At a lower degree of formation and correspondingly lower strengthMolding oil is generally used in cold forming of metal shaped bodies, whereas at much higher degrees of forming at least one coating is generally used as a barrier between the shaped body and the mold to prevent cold welding of the shaped body and the mold. In the latter case, it is conventional to equip the shaped body with at least one lubricant coating or lubricant composition to reduce the frictional resistance between the surface of the shaped body and the shaping mold.

Cold forming comprises in particular:

such as welded or seamless tubes, hollow profiles, solid profiles, sliding wire drawing (Gleitziehen) of wires or rods (push-pull forming), such as in wire drawing or tube drawing, such as heavy spinning, ironing (forming to final dimensions) and/or deep drawing of strips or sheets into shaped bodies of a particular deep drawing or hollow bodies into more strongly deformed hollow bodies,

Thread rolling and/or thread tapping (gewindechlagen), e.g. in the case of nut or screw blanks, e.g. extrusion of hollow or solid bodies, e.g. cold impact extrusion (press forming), or extrusion, and/or

For example, the wire segments become cold-headed for connectors, such as nuts or screw blanks.

Previously, metal shaped bodies for cold forming were prepared for cold forming almost exclusively by applying fats, oils or oil emulsions. For a long time, a lubricating layer is often attached after the barrier layer to minimize friction that occurs during the molding process. In this case, the blank is generally first coated with zinc phosphate to form a barrier layer, then with soaps, in particular based on alkali metal and/or alkaline earth metal stearates, and/or with a solid lubricant, in particular based on molybdenum sulfide and/or carbon, to form a lubricating layer, and the blank thus coated is then cold-formed.

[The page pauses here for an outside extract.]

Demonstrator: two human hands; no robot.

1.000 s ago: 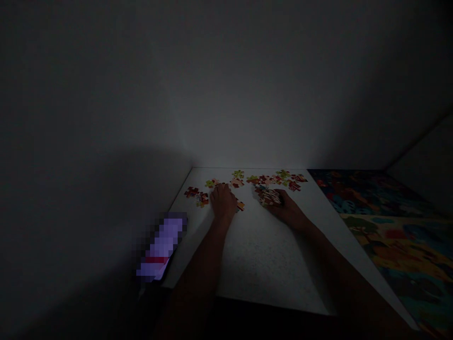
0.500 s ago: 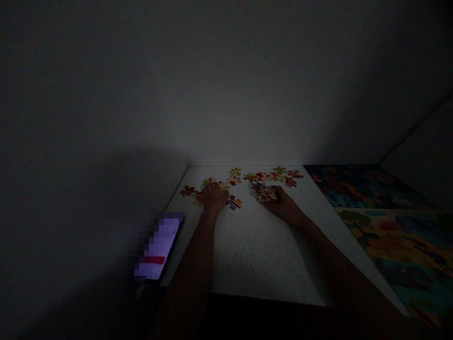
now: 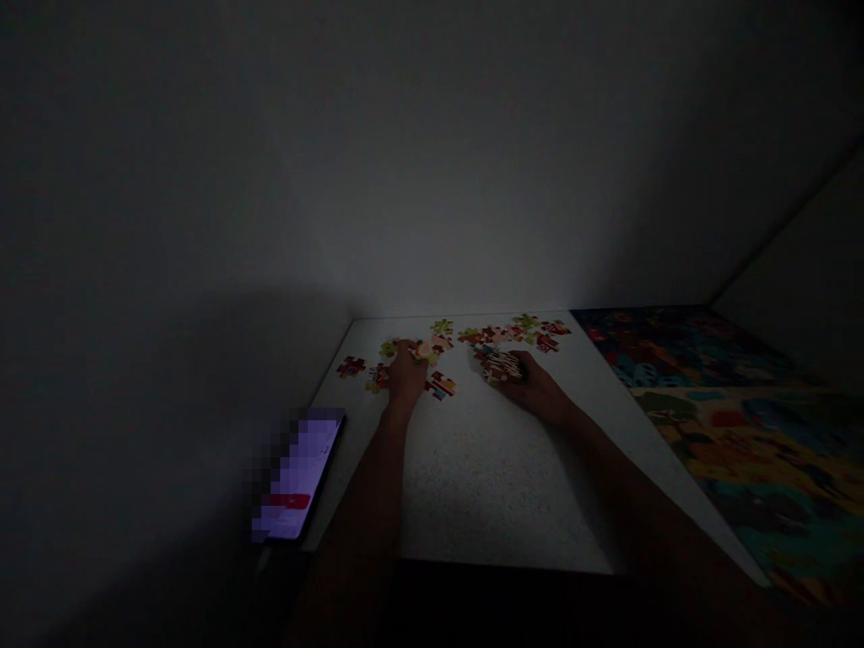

The lubricant systems described above of the prior art are mainly formed on zinc phosphate as a barrier layer. However, environmental compatibility and operating hygiene conditions and requirements for phosphate-free and heavy metal-depleted baths and safety-relevant components of coatings are now more stringent than in the past.

The metal shaped body to be cold-formed is pre-coated before cold-forming. In the preparation of the cold forming, the metal surface of the formed body or the metal-coated coating thereof can be provided with a conversion coating, in particular oxalate or phosphate. The conversion coating can preferably be carried out using aqueous compositions based on oxalates, alkali metal phosphates, calcium phosphate, magnesium phosphate, manganese phosphate, zinc phosphate or corresponding mixed crystalline phosphates, for example ZnCa phosphate. The metal shaped bodies are sometimes uncoated, i.e. not conversion coated beforehand, but rather wetted with a lubricant composition. However, the latter is only possible if the metal surfaces of the shaped bodies to be shaped are chemically and/or physically cleaned beforehand.

The steels usable according to the invention are characterized below, which have a carbon content of 0 to 2.06% by weight and therefore do not belong to iron materials, and which have a chromium content of 0 to < 10% by weight, in particular 0.01 to 9% by weight, 0.05 to 8% by weight, 0.1 to 7, 0.2 to 5% by weight, 0.25 to 4% by weight or 0.3 to 2.5% by weight. These include, on the one hand, so-called structural steels, non-alloyed quality steels, non-alloyed stainless steels, microalloyed steels, low-alloyed steels and high-alloyed steels according to DIN EN 10025, and, on the other hand, case-hardened steels according to DIN EN 10084 and heat-treated steels according to DIN EN 10083. These steels are hereinafter referred to as "usable according to the invention" or "non-corrosion resistant" if they have a chromium content of less than 10% by weight within the scope of the invention. In contrast to these essentially cold formable and cold formable steels according to the invention, cast iron is not cold formable.

The steel has a carbon content of 0 to 2.06 wt.%. Among the various elemental contents of the steel, the chromium content of the steel affects, among other things, the acidic aqueous oxalate composition and the pickling attack of the acidic aqueous zinc phosphate composition. Because when the chromium content is significantly higher than 10 wt.%, a passivation layer is formed on the steel surface, which protects the steel from oxidation and chemical attack. At this time, pickling attack on the substrate is hindered or completely suppressed, and the barrier layer is not formed because iron cannot be dissolved from the substrate.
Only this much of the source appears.